Communiqué de presse

Commission vérité et réconciliation : dix ans après, toujours pas de justice, ni de vérité ni de réparation

Dix ans après la présentation du rapport final emblématique de la Commission vérité et réconciliation, les dizaines de milliers d’hommes, de femmes et d’enfants qui ont été victimes de terribles violations des droits humains pendant le conflit armé interne au Pérou entre 1980 et 2000 attendent toujours la justice, la vérité et des réparations.

Le rapport de la Commission expose en détail les violations multiples et systématiques des droits humains et les graves violations du droit international humanitaire qui ont été commises entre mai 1980 et novembre 2000 par des agents de l’État péruvien, par des personnes qui ont agi avec l’autorisation, l’appui ou le consentement de l’État et par des groupes armés d’opposition – le Sentier lumineux et le Mouvement révolutionnaire Túpac Amaru (MRTA), notamment.

La Commission a établi que des dizaines de milliers de personnes ont été victimes d’assassinats, de disparitions forcées, de tortures (dont le viol et la stérilisation forcée) et de détentions arbitraires. Elle a conclu que ces violations étaient imputables en majorité au Sentier lumineux, responsable de pratiquement 54 % des atteintes graves aux droits humains sur lesquelles elle a travaillé, et que les communautés indigènes et paysannes avaient été les plus touchées.

La Commission a présenté une série de recommandations en faveur de la vérité, de la justice et de la réconciliation, notamment : la réforme structurelle des forces armées, de la police et du système judiciaire, l’octroi de réparations individuelles et collectives aux victimes, ainsi que la mise en œuvre d’un plan national d’enquêtes médicolégales en vue de localiser et identifier les victimes, de déterminer les causes de leur mort et d’établir l’identité des auteurs.

Des progrès dans la lutte contre l’impunité ont été accomplis au cours des 10 années écoulées depuis la publication des conclusions de la Commission. Certains des principaux responsables de ces crimes ont notamment comparu devant la justice.
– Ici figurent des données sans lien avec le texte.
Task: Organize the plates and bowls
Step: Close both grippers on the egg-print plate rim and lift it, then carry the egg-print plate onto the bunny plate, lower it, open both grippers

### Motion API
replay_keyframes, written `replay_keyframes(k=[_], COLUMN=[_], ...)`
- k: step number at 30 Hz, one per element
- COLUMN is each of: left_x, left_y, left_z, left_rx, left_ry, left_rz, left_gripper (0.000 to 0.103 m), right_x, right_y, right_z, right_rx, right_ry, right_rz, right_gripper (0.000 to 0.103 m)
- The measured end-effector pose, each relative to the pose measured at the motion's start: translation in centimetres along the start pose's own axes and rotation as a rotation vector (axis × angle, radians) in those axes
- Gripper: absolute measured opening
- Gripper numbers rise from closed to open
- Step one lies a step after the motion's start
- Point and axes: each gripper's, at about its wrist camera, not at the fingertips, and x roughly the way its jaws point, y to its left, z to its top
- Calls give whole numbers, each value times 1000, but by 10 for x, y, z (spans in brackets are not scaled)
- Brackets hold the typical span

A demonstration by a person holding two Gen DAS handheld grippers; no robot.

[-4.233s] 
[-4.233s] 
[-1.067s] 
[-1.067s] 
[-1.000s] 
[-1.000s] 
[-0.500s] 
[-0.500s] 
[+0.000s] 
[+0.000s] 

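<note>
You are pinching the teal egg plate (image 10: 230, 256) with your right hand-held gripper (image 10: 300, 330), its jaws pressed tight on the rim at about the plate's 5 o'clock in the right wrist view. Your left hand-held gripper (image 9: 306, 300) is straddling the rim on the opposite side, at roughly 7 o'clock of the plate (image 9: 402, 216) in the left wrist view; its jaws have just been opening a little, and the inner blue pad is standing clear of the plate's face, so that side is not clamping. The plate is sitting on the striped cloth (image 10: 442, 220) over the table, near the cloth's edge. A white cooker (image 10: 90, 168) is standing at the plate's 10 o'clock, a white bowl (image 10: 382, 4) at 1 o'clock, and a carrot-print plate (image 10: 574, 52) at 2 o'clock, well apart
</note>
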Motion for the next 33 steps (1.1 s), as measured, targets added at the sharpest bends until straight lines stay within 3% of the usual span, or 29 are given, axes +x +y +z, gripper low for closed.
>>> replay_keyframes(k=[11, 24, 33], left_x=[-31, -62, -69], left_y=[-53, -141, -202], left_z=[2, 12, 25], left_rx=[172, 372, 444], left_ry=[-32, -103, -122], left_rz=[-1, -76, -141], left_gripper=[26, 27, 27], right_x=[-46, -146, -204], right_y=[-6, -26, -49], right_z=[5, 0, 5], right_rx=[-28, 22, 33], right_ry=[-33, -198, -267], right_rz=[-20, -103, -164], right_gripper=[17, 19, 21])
Il reste cependant un long chemin à parcourir pour que les dizaines de milliers de victimes et leurs proches aient accès à la vérité, à la justice et à des réparations.

Moins de 20 % des affaires examinées par le Bureau du médiateur au cours des 10 dernières années se sont conclues par une décision de justice, selon le Bureau. Le refus systématiques des forces armées de coopérer aux enquêtes a empêché dans bien des cas les procureurs et les avocats représentant les proches de victimes de réunir suffisamment de preuves recevables pour que le dossier puisse aboutir.

La Commission avait localisé plus de 4 000 fosses communes. Le ministère public possède une liste actualisée sur laquelle figurent les noms de plus de 15 000 personnes disparues, et a recensé pour sa part plus de 6 400 fosses communes. Et pourtant, moins de 2 500 corps ont été exhumés, dont la moitié seulement ont été identifiés et rendus aux familles.

Dix ans après la publication du rapport final de la Commission vérité et réconciliation, il est temps que les autorités péruviennes s’engagent de manière décisive en faveur de la vérité, de la justice et de réparations.

Des dizaines de milliers de familles ne savent toujours pas où reposent leurs proches. Des dizaines de milliers de victimes attendent toujours de voir comparaître sur le banc des accusés ceux qui les ont torturées. Des dizaines de milliers de personnes attendent réparation. La majorité des victimes appartiennent aux couches les plus marginalisées de la société. Si les autorités péruviennes veulent prendre à bras le corps le problème de la discrimination et celui de l’impunité, elles ne peuvent attendre 10 années supplémentaires pour garantir la mise en œuvre de toutes les recommandations de la Commission vérité et réconciliation.